=== Task prompt ===
Using the records below, output the stretch that opens with the line containing "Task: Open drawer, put" and closes with the line containing "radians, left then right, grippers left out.", exactly and including both lines, with nothing more.

=== Data for review ===

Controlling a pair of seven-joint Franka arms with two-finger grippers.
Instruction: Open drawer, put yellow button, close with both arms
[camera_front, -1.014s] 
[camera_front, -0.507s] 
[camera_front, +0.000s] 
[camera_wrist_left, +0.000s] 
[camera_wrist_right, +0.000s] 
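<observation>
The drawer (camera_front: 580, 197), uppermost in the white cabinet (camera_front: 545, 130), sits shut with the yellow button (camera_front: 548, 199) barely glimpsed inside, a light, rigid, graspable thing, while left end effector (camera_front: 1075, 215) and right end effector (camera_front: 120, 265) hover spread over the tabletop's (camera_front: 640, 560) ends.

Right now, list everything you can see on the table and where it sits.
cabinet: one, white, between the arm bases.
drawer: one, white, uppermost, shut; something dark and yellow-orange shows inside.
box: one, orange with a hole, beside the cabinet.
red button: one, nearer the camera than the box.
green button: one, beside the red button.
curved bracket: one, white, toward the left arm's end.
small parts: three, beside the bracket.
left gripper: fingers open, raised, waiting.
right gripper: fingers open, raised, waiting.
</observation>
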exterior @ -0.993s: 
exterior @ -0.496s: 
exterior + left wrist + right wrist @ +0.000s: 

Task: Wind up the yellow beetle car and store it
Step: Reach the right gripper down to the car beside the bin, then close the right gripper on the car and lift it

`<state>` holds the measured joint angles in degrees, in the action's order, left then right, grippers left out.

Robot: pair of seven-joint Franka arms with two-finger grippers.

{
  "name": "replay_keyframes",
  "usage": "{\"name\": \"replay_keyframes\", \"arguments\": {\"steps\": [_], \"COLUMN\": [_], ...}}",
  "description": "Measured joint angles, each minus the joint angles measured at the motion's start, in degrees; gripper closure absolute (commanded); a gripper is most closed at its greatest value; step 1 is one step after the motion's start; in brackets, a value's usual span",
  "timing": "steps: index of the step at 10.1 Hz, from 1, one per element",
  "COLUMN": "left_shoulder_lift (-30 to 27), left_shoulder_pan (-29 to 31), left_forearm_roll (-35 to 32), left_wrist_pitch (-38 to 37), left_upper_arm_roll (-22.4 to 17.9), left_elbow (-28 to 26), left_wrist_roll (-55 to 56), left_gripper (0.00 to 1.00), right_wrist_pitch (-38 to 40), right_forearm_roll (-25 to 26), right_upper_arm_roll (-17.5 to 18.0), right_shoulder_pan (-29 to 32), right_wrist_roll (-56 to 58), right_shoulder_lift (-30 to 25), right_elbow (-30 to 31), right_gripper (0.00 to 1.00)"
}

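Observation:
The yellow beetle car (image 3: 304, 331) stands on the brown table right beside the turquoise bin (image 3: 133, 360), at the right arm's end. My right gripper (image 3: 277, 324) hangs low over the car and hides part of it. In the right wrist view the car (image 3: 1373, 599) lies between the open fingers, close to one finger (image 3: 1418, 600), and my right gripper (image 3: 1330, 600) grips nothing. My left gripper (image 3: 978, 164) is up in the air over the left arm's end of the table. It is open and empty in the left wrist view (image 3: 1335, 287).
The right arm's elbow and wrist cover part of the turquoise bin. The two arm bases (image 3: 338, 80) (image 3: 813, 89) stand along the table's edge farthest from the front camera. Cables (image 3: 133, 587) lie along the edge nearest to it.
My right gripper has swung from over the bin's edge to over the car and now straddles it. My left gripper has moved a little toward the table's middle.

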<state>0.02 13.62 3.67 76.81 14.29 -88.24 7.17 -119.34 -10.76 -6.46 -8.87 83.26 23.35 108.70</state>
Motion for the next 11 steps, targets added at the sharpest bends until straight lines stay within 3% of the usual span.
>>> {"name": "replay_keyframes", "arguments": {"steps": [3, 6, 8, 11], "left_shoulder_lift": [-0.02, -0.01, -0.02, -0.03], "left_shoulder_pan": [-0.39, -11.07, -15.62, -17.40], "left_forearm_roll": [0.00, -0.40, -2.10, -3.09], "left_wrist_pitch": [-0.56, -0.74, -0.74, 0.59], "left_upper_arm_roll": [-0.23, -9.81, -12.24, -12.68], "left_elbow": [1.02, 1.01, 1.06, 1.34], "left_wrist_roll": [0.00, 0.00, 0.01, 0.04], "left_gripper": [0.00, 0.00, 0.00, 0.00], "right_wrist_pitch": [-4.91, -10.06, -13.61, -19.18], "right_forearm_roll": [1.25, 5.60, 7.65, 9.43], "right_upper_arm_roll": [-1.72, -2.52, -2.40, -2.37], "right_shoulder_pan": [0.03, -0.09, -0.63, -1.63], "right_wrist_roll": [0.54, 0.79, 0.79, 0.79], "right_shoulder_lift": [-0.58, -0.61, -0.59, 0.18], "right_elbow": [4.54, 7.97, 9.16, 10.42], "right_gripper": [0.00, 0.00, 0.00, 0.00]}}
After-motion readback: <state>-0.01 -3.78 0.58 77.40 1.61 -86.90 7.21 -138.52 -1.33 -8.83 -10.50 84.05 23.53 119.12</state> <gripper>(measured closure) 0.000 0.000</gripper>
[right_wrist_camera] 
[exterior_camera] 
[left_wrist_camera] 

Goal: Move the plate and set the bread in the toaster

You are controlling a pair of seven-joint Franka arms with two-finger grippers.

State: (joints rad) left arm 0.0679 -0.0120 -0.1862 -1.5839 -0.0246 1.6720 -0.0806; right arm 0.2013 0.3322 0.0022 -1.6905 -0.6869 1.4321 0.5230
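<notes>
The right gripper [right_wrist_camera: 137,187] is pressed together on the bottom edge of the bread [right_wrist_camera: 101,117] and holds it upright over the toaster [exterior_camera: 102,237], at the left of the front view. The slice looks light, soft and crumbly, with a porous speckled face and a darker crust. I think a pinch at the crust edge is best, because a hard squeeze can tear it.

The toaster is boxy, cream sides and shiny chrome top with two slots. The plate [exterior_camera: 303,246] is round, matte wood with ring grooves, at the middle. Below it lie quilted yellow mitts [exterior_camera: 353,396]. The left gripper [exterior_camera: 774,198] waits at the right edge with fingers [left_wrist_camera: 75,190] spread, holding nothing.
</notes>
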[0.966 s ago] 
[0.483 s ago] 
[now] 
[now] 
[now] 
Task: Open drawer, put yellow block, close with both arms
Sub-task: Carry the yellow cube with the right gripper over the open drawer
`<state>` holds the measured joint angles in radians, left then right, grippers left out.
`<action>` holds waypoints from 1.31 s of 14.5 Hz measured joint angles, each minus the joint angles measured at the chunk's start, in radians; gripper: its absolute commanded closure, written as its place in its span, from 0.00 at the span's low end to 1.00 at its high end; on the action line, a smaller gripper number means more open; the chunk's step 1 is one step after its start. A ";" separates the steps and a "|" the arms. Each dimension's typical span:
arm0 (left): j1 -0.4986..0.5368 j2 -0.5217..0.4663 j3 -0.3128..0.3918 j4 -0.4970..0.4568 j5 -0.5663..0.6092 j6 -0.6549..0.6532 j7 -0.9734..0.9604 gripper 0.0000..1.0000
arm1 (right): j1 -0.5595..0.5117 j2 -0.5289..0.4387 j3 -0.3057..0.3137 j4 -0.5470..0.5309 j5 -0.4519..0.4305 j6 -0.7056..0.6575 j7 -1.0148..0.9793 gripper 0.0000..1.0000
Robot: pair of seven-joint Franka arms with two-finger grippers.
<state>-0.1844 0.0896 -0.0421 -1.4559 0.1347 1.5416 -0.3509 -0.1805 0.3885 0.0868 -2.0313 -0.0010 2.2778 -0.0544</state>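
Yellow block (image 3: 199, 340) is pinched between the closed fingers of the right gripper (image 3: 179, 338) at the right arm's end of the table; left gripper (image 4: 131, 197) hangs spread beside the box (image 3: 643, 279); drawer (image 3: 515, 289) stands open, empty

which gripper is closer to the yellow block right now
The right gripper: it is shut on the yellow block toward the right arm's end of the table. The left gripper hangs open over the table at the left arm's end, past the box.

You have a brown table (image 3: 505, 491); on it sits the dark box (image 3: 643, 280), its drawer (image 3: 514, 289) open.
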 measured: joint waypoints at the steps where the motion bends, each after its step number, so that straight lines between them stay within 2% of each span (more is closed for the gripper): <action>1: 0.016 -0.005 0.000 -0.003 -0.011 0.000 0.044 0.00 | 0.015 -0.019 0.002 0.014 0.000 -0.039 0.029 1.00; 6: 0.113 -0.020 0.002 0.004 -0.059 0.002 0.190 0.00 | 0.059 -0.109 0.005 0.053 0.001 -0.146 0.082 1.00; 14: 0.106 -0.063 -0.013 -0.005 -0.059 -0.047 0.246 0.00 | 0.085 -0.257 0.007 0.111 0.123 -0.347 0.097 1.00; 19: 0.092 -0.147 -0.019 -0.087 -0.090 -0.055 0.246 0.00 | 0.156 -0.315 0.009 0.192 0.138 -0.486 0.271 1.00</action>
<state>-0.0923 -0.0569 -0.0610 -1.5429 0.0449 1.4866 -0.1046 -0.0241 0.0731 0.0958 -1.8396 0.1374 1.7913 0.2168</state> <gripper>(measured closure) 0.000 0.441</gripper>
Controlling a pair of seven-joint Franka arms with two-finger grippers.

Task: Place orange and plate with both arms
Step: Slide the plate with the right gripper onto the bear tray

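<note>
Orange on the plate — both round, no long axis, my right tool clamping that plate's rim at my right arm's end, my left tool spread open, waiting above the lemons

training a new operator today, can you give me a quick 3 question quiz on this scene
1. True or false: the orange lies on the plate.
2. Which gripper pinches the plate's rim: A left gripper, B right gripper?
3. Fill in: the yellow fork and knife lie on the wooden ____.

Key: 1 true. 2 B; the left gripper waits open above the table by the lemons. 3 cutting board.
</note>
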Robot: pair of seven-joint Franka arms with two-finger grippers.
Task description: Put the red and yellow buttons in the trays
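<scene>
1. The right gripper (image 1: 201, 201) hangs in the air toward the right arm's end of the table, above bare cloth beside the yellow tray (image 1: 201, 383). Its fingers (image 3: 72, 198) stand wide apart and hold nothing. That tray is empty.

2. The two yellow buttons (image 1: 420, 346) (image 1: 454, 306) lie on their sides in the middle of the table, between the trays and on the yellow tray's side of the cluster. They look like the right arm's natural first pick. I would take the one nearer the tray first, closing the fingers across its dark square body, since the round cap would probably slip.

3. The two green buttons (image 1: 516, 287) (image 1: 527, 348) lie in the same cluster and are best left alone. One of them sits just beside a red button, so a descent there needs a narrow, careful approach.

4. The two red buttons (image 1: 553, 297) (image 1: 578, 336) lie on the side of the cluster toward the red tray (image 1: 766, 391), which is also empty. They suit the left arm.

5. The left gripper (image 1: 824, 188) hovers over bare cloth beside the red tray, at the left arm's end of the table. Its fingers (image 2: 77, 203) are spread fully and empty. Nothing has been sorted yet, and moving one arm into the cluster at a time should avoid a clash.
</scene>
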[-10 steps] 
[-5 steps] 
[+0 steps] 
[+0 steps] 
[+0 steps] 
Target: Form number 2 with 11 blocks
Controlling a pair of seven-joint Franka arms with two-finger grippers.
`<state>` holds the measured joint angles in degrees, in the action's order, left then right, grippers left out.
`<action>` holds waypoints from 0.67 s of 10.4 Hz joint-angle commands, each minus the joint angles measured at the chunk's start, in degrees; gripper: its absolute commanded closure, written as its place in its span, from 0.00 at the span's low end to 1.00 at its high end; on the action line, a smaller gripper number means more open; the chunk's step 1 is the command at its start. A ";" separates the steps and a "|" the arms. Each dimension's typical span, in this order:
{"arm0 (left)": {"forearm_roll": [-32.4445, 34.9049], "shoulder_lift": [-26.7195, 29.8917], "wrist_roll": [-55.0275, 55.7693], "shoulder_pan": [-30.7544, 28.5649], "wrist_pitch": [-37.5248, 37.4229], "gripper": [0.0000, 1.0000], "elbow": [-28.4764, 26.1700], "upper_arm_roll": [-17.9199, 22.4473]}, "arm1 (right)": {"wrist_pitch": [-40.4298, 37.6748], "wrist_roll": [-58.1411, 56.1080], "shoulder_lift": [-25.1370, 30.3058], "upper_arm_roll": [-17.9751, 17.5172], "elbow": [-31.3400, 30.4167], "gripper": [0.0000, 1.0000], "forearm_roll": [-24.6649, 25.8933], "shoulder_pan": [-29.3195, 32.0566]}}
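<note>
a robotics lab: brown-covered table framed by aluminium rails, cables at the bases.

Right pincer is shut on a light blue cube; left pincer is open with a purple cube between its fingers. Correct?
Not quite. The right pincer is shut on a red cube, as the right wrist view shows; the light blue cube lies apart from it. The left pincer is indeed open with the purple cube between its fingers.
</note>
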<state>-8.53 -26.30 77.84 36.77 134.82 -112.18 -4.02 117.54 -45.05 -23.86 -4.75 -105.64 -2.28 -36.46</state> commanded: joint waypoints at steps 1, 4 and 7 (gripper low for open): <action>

=== Answer section ===
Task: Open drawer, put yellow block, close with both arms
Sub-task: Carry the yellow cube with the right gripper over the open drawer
`<state>` holds the measured joint angles in radians, left then right, grippers left out.

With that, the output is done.